Jonathan L. Friedmann, Ph.D.
Western music history attempts a straight line connecting the “greats,” whose biographies demarcate the beginnings and endings of musical periods (Medieval, Renaissance, Baroque, Classical, Romantic, Modern, Contemporary). Like any effort to construct a palatable narrative from multitudinous ingredients, this image of music’s march through the ages sweeps over outliers, ignores “lesser lights,” overlooks ambiguities, excludes styles, and defines and focuses on centers rather than peripheries. Sniffing out deficiencies in this approach is nothing new. Ethnomusicologists, for instance, strive for an inclusive and holistic appreciation of “music as culture,” which embraces music of all sorts (and of all sorts of people) as group-specific repositories of information, identification, social cues, symbolism, and so on.
The Western outline of music history also presumes that creativity “progresses” or “improves” with time. For example, it is held that Medieval music was harmonically inferior to the complex techniques of later centuries. But it can just as well be claimed that intricate harmonies simply didn’t work in medieval social and spatial contexts. Similarly, the excessive orchestration and emotionalism of the Romantics are regarded as more evolved than the refinement and gentility of Classical composers. But, again, music that works in one setting typically doesn’t work in another. The same applies to folk and popular musics, which should be recognized as group-centric and purpose-serving cultural containers, rather than artifacts to be placed on an evolutionary continuum.
This revised conception resonates with the work of Ellen Dissanayake, who puts aesthetic creativity in anthropological perspective. In her convincing analysis, presented in Homo Aestheticus: Where Art Comes From and Why, Dissanayake argues that an artistic drive was key to the emergence, survival and adaptation of early humans. Departing from the dominant view of the aesthetic as a tangential feature, Dissanayake illustrates how art grew from an innate impulse to mark certain objects and activities as “special,” thereby ensuring their perpetuation.
It is no coincidence that art—in the form of song, dance, poetry, jewelry, painting, sculpture, engraving, costume, piercing, decoration, etc.—developed around occasions and practices crucial for group survival. These include but are not limited to: birth, rites of passage, marriage, mourning, hunting, food production, warfare, peacemaking, and religious ceremonials. Art can thus be understood as both a behavioral predisposition and a human necessity (like language and lovemaking).

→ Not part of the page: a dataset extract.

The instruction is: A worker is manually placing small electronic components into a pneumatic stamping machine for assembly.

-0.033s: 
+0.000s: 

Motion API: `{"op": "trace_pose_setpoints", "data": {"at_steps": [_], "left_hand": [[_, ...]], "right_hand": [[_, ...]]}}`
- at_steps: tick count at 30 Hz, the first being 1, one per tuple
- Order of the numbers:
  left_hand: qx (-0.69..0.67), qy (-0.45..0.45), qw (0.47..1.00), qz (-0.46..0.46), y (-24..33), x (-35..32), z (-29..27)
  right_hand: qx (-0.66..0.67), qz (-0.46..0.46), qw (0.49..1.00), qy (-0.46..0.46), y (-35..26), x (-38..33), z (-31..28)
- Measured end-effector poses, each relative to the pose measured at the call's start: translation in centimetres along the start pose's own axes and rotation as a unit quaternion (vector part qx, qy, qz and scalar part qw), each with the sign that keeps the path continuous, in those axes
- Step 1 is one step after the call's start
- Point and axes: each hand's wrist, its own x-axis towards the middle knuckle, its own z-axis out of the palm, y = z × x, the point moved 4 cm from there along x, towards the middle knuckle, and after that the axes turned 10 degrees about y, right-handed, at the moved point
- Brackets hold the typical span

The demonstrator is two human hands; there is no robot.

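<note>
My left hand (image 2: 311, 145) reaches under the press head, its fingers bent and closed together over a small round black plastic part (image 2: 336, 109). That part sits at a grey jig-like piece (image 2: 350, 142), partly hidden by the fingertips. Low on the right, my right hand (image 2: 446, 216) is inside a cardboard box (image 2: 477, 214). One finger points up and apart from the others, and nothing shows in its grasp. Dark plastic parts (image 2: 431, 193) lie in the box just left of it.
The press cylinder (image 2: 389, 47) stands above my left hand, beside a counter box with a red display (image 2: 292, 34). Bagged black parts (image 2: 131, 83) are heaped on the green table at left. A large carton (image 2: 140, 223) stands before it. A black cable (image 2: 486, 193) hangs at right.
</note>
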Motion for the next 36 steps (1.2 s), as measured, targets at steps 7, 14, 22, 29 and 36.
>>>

This view puts into question the notion of creative progress. Creativity is an innate human trait, part and parcel of the artistic drive. Cultural conditions, social expectations, and technological advancements steer this tendency into diverse manifestations, all of which satisfy basic human needs. To be sure, some individuals are encouraged and excel in this tendency more than others; but it is present in us all. If artistic displays observable across cultures and throughout history tell us anything, it is this: creativity is a constant.